**The task:** Search the entries for lines that contain the word "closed", and report each one found.

**Information:**
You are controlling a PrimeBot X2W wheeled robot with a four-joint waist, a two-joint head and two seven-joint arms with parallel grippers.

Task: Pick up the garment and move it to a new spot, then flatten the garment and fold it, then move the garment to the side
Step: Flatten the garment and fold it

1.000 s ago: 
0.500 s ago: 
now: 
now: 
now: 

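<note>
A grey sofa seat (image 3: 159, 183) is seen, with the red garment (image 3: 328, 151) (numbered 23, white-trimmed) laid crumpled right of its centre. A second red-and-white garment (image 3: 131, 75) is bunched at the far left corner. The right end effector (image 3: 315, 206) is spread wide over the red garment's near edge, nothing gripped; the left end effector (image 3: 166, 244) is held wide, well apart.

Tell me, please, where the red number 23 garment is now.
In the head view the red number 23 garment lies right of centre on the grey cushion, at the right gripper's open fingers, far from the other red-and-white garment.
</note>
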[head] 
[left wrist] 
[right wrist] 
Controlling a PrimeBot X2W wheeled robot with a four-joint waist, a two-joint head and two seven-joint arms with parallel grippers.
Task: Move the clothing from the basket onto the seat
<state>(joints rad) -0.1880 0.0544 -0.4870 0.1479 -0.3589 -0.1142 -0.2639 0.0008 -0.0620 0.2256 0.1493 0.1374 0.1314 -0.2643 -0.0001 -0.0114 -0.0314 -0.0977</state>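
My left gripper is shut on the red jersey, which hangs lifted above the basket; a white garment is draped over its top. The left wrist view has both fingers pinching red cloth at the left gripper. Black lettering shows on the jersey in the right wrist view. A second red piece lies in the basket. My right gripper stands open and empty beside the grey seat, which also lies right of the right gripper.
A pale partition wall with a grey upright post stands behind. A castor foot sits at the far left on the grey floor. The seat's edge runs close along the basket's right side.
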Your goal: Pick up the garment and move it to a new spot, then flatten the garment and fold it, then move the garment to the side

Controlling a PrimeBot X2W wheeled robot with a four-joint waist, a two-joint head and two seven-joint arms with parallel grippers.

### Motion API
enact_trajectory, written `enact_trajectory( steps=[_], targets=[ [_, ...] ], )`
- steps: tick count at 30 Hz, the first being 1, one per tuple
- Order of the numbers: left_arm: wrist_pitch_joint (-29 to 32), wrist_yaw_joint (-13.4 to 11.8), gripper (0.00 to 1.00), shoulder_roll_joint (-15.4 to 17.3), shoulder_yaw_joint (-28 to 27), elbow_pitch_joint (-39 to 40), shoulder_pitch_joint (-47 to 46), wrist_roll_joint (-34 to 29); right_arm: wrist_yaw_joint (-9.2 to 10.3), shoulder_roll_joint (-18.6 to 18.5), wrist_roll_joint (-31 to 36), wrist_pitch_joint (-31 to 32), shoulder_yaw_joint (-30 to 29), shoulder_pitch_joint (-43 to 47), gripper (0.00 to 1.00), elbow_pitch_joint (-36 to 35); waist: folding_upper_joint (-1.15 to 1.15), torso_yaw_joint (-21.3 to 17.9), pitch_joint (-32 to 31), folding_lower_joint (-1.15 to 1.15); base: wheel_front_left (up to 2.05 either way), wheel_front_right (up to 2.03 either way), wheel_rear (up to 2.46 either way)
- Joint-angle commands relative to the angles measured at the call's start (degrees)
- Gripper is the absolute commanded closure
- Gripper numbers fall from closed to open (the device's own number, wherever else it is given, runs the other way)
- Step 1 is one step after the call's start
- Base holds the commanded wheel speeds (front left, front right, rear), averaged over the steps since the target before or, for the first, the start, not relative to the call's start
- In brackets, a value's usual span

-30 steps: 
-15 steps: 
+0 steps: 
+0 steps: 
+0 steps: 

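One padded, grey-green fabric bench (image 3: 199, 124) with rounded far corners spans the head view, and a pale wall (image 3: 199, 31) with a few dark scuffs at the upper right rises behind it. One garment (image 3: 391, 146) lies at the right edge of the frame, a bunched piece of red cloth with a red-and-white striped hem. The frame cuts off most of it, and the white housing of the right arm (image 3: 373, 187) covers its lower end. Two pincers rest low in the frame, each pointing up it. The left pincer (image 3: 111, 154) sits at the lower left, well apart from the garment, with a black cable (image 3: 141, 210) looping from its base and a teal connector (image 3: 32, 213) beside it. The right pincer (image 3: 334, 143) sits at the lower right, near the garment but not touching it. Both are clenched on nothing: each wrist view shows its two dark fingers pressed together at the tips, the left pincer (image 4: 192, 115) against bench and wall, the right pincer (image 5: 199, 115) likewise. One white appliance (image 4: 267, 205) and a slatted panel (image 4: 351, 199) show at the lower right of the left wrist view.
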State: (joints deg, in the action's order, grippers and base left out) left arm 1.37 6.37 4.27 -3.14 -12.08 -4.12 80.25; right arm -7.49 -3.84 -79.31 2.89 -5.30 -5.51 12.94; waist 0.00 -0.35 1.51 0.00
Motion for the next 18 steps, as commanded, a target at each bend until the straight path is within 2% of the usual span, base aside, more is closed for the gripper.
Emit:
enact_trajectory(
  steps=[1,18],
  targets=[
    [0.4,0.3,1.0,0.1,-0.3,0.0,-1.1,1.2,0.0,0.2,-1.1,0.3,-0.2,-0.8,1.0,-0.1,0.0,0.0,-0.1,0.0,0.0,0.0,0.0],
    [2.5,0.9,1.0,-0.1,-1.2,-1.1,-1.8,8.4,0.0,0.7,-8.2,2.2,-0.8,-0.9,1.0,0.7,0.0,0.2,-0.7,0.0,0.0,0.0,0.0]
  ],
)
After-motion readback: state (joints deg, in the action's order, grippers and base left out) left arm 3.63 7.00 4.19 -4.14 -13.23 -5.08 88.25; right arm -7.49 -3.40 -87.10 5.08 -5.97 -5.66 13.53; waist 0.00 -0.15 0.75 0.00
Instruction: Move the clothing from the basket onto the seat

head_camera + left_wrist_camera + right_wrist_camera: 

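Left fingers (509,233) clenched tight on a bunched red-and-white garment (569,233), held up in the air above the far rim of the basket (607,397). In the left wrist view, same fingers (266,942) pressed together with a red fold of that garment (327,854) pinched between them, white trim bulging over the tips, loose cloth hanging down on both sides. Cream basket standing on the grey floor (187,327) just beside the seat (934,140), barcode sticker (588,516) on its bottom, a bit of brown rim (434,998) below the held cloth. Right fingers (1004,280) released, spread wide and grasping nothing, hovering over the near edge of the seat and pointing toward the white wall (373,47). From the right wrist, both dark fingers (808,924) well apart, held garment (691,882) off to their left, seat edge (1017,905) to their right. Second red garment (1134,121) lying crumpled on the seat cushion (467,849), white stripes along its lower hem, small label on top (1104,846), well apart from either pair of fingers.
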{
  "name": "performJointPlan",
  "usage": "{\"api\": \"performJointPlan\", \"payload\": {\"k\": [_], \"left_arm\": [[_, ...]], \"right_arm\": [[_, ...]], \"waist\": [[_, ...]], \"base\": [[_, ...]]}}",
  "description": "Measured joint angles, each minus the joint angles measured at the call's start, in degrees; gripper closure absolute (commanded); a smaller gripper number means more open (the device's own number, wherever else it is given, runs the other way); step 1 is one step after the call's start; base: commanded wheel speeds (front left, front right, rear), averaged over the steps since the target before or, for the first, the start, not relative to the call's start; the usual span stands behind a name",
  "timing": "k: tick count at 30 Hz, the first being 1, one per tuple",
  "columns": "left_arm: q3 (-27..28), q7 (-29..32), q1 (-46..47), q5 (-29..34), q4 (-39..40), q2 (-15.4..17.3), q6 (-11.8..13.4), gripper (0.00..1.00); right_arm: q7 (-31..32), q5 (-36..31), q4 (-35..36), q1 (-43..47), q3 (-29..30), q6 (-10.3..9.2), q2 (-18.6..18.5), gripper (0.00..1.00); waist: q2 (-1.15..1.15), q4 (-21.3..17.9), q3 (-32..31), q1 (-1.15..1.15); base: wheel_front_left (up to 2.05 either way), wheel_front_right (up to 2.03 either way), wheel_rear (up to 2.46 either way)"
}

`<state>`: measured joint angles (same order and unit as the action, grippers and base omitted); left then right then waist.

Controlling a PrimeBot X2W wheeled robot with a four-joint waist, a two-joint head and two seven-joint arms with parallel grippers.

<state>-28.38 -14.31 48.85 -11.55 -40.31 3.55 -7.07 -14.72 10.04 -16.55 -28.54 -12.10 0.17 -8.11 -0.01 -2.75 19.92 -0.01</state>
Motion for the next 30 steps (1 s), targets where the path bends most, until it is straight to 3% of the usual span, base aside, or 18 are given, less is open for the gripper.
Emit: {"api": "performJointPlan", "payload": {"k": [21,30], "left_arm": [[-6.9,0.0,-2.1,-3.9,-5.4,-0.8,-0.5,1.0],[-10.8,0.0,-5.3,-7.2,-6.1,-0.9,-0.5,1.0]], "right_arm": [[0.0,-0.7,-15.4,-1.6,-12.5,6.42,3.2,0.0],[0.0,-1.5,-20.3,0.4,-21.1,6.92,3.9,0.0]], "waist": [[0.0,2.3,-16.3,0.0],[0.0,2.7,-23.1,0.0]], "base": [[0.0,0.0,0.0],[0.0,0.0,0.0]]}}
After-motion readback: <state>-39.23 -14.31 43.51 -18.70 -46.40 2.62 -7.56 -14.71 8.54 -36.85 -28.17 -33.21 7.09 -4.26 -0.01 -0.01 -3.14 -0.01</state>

**Solved exercise:**
- Gripper numbers fall from closed to open (the device's own number, wherever else it is given, runs the other way)
Motion for the next 18 steps, as commanded, a target at each bend until the straight path is within 2% of the usual span, base aside, more is closed for the gripper.

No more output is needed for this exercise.